The occupation looks different in Areas A, B, and C. This is what it looks like in Area G, Gaza, where Israel: Back

Takes it upon itself to manage Gaza’s economy

Israel takes the liberty of deciding what products are worth manufacturing in Gaza and selling outside of it, impacting the profitability and feasibility of different branches of industry. According to the Coordinator of Government Activities’ (COGAT) response to a Freedom of Information Application filed by Gisha, the principles that guide COGAT in the making of such decisions are “considerations relating to manufacturing capabilities, as well as supply and demand in the relevant markets.”


Created and exploits a captive market in Gaza

Israel’s control over the sole land crossing through which goods are transported into and out of Gaza, gives it the power to restrict what goods come in and out. As such, it influences almost every aspect of Gaza’s economy and the job market.


Holds critical influence over the cost of living in the Strip

seeing as Israel is the near sole source of all products and goods coming into Gaza.


Damages crops inside Gaza

Private Israeli planes hired by the ministry of defense spray herbicides along the fence that separates Gaza and Israel, supposedly in order to provide Israeli forces stationed on the fence with a clear line of vision into Gaza. Large swathes of crops inside Gaza are damaged each time, including some that are grown more than 500 meters away from the fence. The health of farmers and local residents may also be jeopardized as a result of the spraying of herbicides. Local farmers live in constant fear of the spraying and have already sustained profound financial damage because of it.


Influences job numbers in the construction sector

Occasionally, in acts of collective punishment, Israel halts the entry of construction materials into Gaza, either partially or completely. In addition to the delays this causes to reconstruction following three major military operations in the Strip, the restrictions leave thousands of individuals employed in the construction sector out of work. About 70,000 Gaza residents make their living in this sector directly and indirectly.

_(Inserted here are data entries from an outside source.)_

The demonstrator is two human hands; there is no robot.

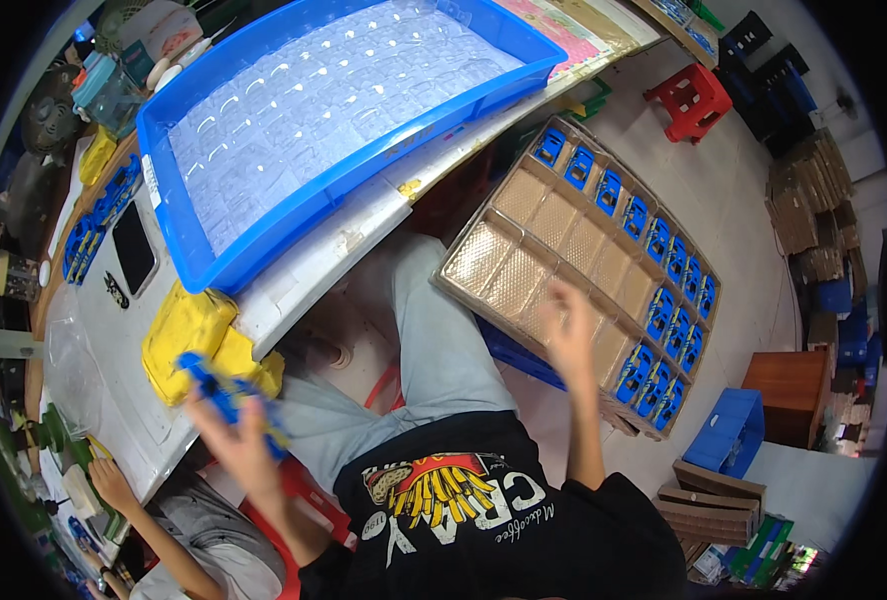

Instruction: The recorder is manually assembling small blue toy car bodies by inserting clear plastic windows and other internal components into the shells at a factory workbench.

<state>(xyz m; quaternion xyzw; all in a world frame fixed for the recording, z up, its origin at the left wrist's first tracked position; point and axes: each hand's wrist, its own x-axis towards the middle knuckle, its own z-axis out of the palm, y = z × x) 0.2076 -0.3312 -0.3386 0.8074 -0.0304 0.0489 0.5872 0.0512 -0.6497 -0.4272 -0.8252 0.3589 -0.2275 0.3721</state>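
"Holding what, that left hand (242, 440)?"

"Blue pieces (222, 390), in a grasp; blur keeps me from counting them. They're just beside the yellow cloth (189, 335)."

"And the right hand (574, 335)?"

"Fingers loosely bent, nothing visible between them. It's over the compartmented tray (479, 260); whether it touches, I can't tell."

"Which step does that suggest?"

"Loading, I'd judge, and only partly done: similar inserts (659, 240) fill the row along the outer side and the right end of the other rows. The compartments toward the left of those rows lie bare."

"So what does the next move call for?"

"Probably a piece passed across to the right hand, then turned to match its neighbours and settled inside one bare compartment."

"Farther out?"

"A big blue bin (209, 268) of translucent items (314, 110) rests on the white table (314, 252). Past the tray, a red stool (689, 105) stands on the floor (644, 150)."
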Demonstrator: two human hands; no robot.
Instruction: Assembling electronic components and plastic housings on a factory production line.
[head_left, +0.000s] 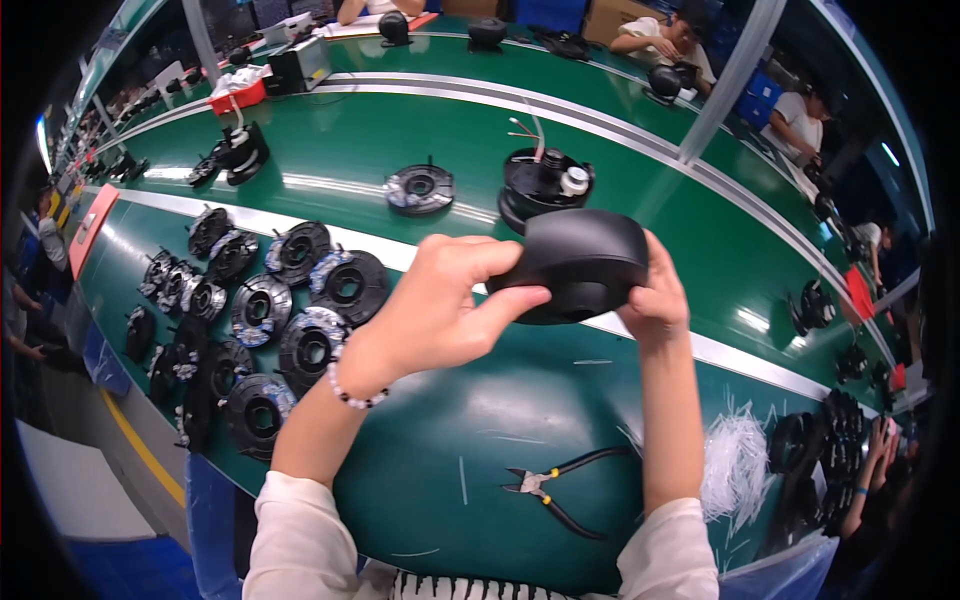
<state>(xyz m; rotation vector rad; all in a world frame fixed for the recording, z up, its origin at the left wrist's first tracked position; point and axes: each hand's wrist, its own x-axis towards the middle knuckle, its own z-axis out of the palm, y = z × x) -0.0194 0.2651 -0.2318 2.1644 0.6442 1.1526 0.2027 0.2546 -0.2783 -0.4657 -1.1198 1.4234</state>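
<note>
Between my two hands, raised over the table's far edge, is a smooth black rounded plastic housing (585, 250). My left hand (440, 310) pinches its left side, thumb below and fingers above. At its right side my right hand (660, 295) is closed on it, with some fingers hidden behind. Just beyond the housing, a black round assembly (515, 185) with a white cap and upright wires stands on the green conveyor belt (340, 135). A black disc-shaped part (420, 188) lies on the belt to its left. Diagonal cutting pliers (535, 483) with black handles rest spread on the table below my hands.
Several black disc parts with wires (262, 310) crowd the table's left. A heap of thin white plastic strips (735, 465) lies at right, beside more black parts (815, 450). A metal post (735, 75) rises beyond the belt. Other people (665, 45) work across the line.
</note>
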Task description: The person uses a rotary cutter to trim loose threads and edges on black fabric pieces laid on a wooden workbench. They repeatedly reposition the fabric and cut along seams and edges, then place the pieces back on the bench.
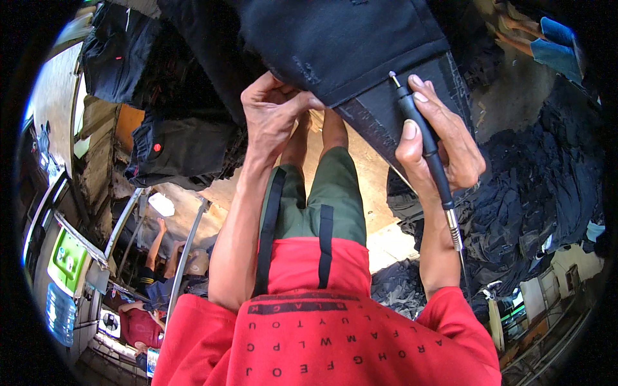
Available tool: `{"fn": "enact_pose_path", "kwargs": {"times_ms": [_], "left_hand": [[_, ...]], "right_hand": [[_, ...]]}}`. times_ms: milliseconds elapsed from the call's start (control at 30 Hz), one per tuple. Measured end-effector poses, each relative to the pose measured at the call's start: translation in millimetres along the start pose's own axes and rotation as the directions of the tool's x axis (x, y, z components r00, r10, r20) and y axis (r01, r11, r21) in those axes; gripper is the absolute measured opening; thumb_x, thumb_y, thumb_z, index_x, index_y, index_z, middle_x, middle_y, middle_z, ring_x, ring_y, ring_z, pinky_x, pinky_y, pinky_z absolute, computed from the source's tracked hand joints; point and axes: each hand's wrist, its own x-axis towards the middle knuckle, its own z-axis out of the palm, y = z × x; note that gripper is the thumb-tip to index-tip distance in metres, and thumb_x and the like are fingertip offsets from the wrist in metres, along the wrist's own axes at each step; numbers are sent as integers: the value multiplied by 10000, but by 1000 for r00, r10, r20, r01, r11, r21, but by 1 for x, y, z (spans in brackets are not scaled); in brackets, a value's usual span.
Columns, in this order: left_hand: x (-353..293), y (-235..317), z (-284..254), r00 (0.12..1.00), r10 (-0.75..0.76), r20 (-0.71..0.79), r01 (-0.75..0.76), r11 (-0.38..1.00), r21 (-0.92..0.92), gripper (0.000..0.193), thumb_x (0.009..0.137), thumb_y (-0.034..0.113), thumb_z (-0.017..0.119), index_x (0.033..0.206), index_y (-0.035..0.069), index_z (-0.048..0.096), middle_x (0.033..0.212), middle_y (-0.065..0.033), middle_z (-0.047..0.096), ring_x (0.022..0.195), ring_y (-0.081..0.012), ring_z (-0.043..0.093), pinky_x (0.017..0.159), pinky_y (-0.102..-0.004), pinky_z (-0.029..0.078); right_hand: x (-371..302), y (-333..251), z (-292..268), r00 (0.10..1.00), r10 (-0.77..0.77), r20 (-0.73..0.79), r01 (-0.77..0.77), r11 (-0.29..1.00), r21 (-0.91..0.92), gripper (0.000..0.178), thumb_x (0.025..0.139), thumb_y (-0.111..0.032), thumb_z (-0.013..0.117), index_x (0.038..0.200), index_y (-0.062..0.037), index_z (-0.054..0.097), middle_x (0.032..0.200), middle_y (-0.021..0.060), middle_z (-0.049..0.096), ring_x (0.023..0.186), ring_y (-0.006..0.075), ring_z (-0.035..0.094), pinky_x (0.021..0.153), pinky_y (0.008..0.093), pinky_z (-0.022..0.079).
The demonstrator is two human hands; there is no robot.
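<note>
My right hand (pixel 454 138) is wrapped around a slim black rotary grinding tool (pixel 436 168), its spring-sleeved cable end pointing back toward my forearm. The tool's small rounded grinding tip (pixel 391 74) lies over the hem of a dark denim garment (pixel 360 45); whether it touches the cloth I cannot tell. A pale scuffed patch (pixel 306 69) shows on the denim near my left hand (pixel 273 116), which pinches the garment's near edge between thumb and fingers. Under the cloth lies a dark, worn board (pixel 376 125), its edge running diagonally between my hands.
Dark garments (pixel 180 145) hang in a heap at left. A large pile of dark clothing (pixel 515 186) fills the right side. Other people (pixel 138 321) are at lower left, near a green container (pixel 66 260). Another person's legs (pixel 547 42) show at upper right.
</note>
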Motion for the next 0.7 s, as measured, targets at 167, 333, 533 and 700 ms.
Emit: {"fn": "enact_pose_path", "kwargs": {"times_ms": [167, 333, 533, 700], "left_hand": [[1, 0, 2, 1000, 18, 10, -17, 997, -75, 255, 885, -141, 803, 1133, -104, 758, 1030, -185, 816, 895, -221, 806, 859, -362, 689], [0, 0, 3, 1000, -1, -10, 0, 997, -73, 266, 873, -159, 799, 1131, -109, 756, 1035, -184, 817, 898, -224, 805, 852, -361, 688], [0, 0, 3, 1000, 3, -8, -3, 1000, -29, 286, 862, -160, 809, 1138, -101, 760, 1029, -177, 817, 899, -225, 804, 851, -358, 688], [0, 0, 2, 1000, -24, -14, 23, 998, -50, 290, 846, -143, 836, 1123, -84, 773, 1023, -164, 821, 900, -208, 801, 869, -350, 681]], "right_hand": [[-3, 2, 0, 1000, 14, -1, -14, 1000, 4, 306, 921, 5, 701, 1215, 55, 771, 1236, 249, 802, 1214, 383, 774, 1064, 455, 613], [-4, 3, -1, 999, 33, -29, -33, 999, -16, 304, 933, 4, 704, 1225, 42, 777, 1234, 243, 804, 1213, 373, 777, 1052, 448, 617], [-3, 3, 0, 996, 59, -65, -62, 996, -56, 311, 904, -5, 724, 1205, 54, 782, 1198, 241, 811, 1173, 369, 789, 1040, 447, 627], [-1, 5, -2, 993, 72, -89, -79, 994, -78, 333, 848, 7, 750, 1171, 80, 780, 1148, 249, 816, 1116, 375, 809, 1022, 447, 642]]}}
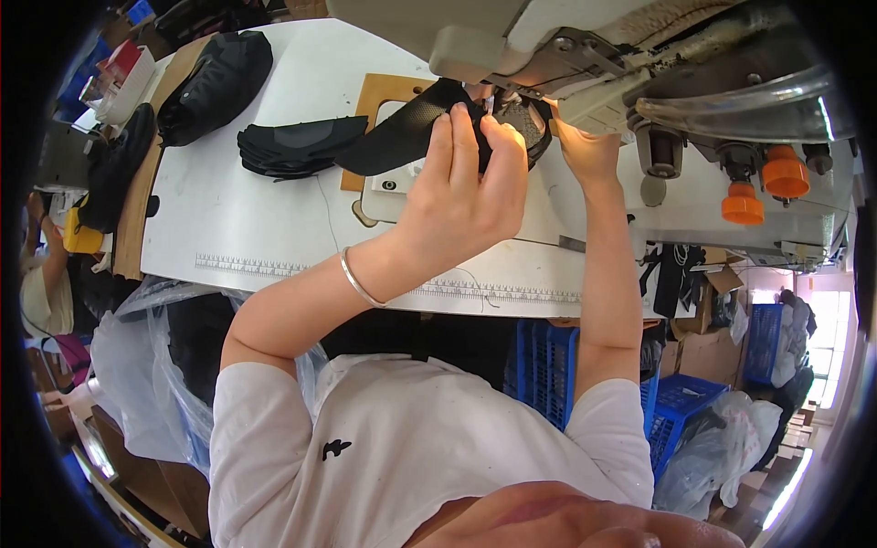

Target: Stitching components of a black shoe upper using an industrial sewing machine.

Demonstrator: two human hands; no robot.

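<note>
Stacks of black fabric pieces (297, 146) lie on the white desk (228, 228). Left hand (461, 196) pinches a black mesh piece (402, 137) at the sewing machine (639, 82); right hand (589, 151) presses beside it, fingers hidden under the machine head.

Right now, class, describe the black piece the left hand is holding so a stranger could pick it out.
Start at the white sewing machine on the white table. Beneath its head, the left hand pinches a black perforated fabric piece. Unlike the stack of black pieces lying loose further left, it is lifted and gripped by fingers.
</note>
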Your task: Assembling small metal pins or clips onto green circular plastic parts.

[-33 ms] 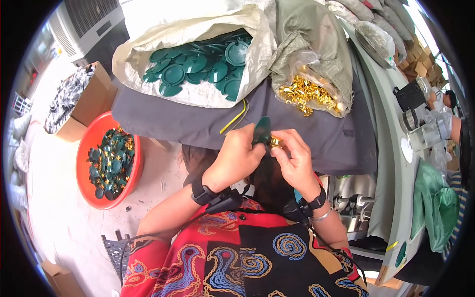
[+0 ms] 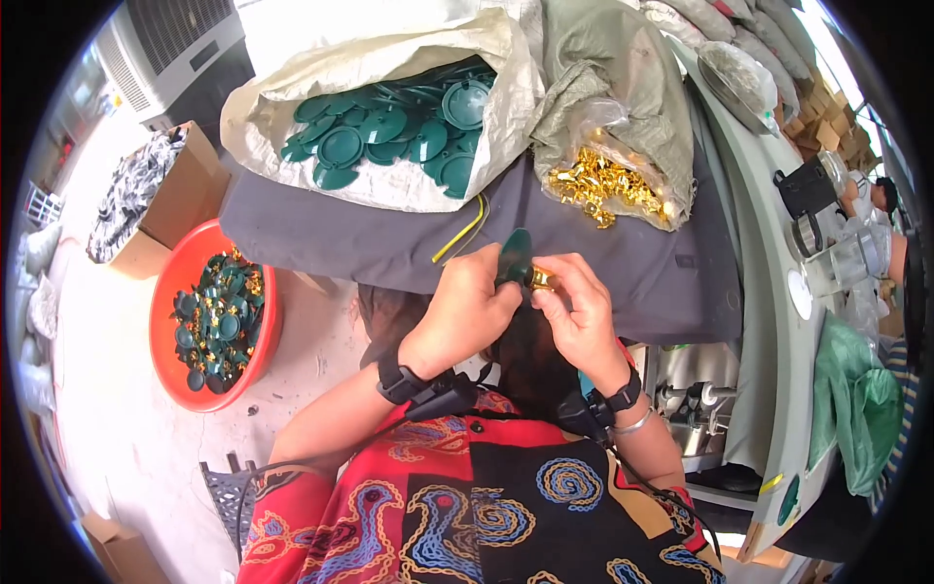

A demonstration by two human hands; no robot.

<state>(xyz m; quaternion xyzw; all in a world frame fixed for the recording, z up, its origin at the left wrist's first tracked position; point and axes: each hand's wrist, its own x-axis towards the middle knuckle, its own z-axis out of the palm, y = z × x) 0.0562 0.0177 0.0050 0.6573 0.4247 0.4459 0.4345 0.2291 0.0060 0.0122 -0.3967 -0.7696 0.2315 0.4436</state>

Enforces use of its currency in Gaza

The economy of the occupied Palestinian territory, in both Gaza and the West Bank, is based on the Israeli currency, the shekel. Fiscal policies affecting the strength of this currency are designed and carried out by the Bank of Israel. Israel also determines the value added tax (VAT) rate and other important financial policies. This is one way Israel wields significant control over monetary activity in Gaza.


Only allows Gaza-grown eggplants and tomatoes to be marketed in Israel

In March 2015, for the first time since the closure was imposed in 2007, Israel began allowing the sale of Gaza produce in its own territory. However, sales are subject to a quota of up to 400 tons of eggplant and tomatoes per month. The price of Gaza produce is significantly lower, which could be of benefit to Israeli consumers. The proximity and size of the Israeli market make it a natural destination for Gaza growers.


Allows marketing furniture in Israel but prohibits importing the wood needed to build it

In September 2015, Israel declared that for the first time since the closure was imposed it would allow furniture manufacturers from Gaza to market their products in Israel. However, in March 2015, Israel had announced that wood planks thicker than 5 centimeters were to be considered a “dual-use” item (eventually expanding this classification to cover wood planks thicker than 1 cm), effectively blocking their entry into the Gaza Strip. Gaza carpenters were left wondering how to manufacture furniture without wood.


Determines what agricultural goods can and cannot be sold in the West Bank

After Operation Protective Edge, Israel allowed Gaza suppliers to market agricultural produce to the West Bank and Israel for the first time since 2007. As noted, only eggplant and tomatoes can be sold in Israel. The Coordinator of Government Activities in the Territories published a list of the types of vegetables Israel allows Gaza growers to sell in the West Bank, omitting many high-quality crops Gaza growers would happily sell, including potato, spinach, peas and beans.